A brilliant, gripping, all-too-believable look at the future - I didn't quite buy a world in which every single person was infertile, but I did the depiction of that world: the shared devastation when the youngest person in the world dies, the ceaseless, self-satisfied propaganda videos on buses and trains, the wild creates living along the train tracks, the segmentation of society, the survival of bureacracy, the way the most effective opponents to the fascists are just as ruthless and bad themselves however noble their ideals, the grim streets, the flustered and angry police and soldiers who are sick of their jobs, the anger towards refugees (who are not depicted as saints but as pests desperate for a new life), the effectiveness of a rural ambush, hippies fleeing into the countryside and taking refuge with dope.

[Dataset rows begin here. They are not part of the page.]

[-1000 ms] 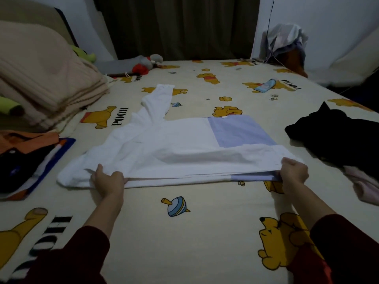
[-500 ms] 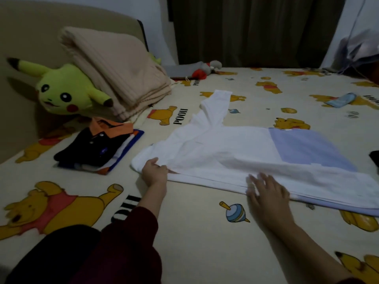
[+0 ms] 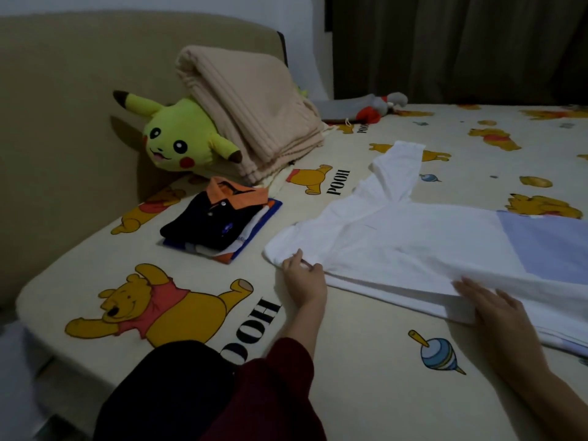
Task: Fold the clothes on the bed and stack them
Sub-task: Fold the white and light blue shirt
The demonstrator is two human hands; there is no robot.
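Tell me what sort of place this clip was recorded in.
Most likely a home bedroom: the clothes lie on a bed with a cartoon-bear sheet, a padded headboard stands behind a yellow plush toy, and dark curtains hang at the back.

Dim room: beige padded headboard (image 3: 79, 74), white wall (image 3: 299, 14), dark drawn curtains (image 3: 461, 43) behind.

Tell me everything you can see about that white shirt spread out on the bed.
The white shirt looks like thin, slightly creased cotton, with a pale blue panel at its right. It lies flat on the cartoon-print bed sheet, already folded over lengthwise so layered edges show along the near side. One long sleeve sticks out toward the far side. The left hand pinches its near left corner; the right hand rests flat on the near folded edge. Its right end runs out of view.
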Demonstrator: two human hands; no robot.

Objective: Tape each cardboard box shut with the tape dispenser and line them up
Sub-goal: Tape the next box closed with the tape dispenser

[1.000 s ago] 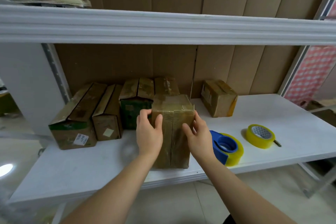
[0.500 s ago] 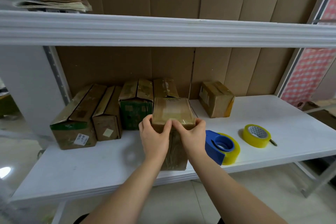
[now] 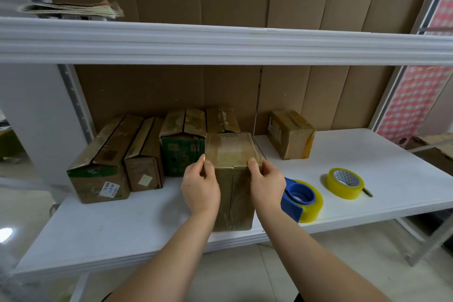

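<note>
From the head camera, a tall brown cardboard box [image 3: 231, 193] stands upright at the near edge of the white shelf [image 3: 382, 171], its top and sides glossy under clear tape. The left hand [image 3: 199, 187] pinches its top left corner with curled fingers; the right hand [image 3: 267, 184] grips the top right corner, thumb on the lid. Whether the top seam is fully sealed is hard to tell through the glare. Just right of it lies the blue tape dispenser [image 3: 300, 200] with a yellowish roll; farther right, a spare tape roll [image 3: 344, 182]. Four taped boxes [image 3: 144, 152] line the far left, and one small box [image 3: 290, 137] sits far right.
</note>
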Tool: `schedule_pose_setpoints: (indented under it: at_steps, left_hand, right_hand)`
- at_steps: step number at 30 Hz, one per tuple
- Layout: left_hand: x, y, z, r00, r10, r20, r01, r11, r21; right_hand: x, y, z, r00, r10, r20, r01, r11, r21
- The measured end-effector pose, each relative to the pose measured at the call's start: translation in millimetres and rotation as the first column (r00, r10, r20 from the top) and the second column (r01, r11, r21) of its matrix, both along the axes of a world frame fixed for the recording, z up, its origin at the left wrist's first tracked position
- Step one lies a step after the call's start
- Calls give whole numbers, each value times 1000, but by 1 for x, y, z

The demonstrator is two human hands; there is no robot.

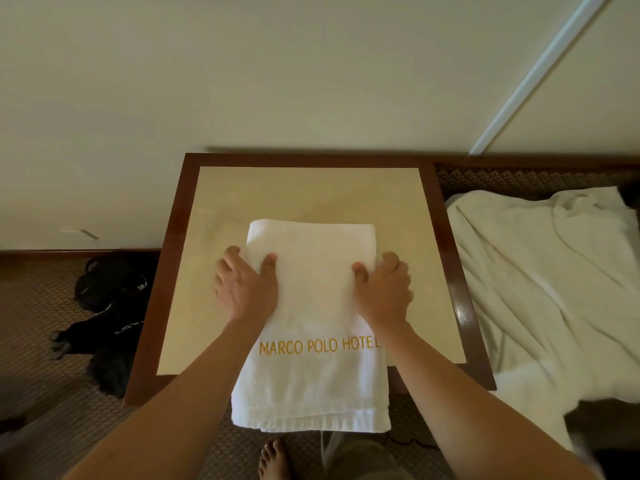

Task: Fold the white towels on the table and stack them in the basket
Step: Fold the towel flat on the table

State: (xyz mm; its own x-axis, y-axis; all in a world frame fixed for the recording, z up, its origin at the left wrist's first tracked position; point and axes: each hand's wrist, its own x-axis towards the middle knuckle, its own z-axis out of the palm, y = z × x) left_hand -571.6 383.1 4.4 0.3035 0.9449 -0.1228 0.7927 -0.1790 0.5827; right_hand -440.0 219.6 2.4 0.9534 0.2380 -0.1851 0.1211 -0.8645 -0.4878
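The folded white towel lies mid-desk, its near end hanging off at 6 o'clock. Left hand grips its 9 o'clock edge, right hand its 3 o'clock edge, fingers curled under, thumbs on top.

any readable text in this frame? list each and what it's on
"MARCO POLO HOTEL", gold letters, on the white towel that both hands hold on the table.
White lettering on the black bag on the floor, left of the table: too small and blurred to read.
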Motion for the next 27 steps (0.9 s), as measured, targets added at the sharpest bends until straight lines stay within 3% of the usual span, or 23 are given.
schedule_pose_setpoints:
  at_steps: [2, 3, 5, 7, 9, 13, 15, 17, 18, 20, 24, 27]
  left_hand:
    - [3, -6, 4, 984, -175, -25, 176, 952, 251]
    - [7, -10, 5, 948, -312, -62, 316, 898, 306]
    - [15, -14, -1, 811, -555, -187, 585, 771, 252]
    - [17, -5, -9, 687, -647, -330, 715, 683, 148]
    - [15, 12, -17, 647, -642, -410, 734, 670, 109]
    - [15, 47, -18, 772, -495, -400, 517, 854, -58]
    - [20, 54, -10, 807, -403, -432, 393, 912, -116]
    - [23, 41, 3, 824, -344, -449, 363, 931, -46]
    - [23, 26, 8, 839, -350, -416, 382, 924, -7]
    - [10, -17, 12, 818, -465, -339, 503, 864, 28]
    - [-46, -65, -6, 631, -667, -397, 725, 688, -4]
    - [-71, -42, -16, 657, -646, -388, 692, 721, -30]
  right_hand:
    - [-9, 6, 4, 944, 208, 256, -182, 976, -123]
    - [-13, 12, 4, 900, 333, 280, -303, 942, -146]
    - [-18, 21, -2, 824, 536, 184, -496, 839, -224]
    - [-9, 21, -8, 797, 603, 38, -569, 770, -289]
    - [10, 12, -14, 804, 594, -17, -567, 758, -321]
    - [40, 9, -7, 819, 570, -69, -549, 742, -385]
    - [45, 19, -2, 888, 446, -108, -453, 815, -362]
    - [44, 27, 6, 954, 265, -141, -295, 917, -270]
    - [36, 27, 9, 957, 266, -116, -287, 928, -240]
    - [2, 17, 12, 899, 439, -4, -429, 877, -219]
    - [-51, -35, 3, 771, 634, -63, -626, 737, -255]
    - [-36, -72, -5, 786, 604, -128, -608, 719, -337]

For a movie set in the future it feels more like early 70s England - unions running riot, IRA setting off bombs, the country plagued by strikes, a general air of pessimism and gloom. It's got that cynical loathing vibe you saw in science fiction films of the time as well such as the Apes movies.
It's incredibly well made. Few films have such tension - you're in agony the whole way through, because the violence feels so real in it's suddenness and randomness (bullets to the neck, sudden explosions). The long takes work brilliantly, the pace slows down at key times (eg pushing the car to get started) in building suspense. Not a bad performance across the board. A modern day classic.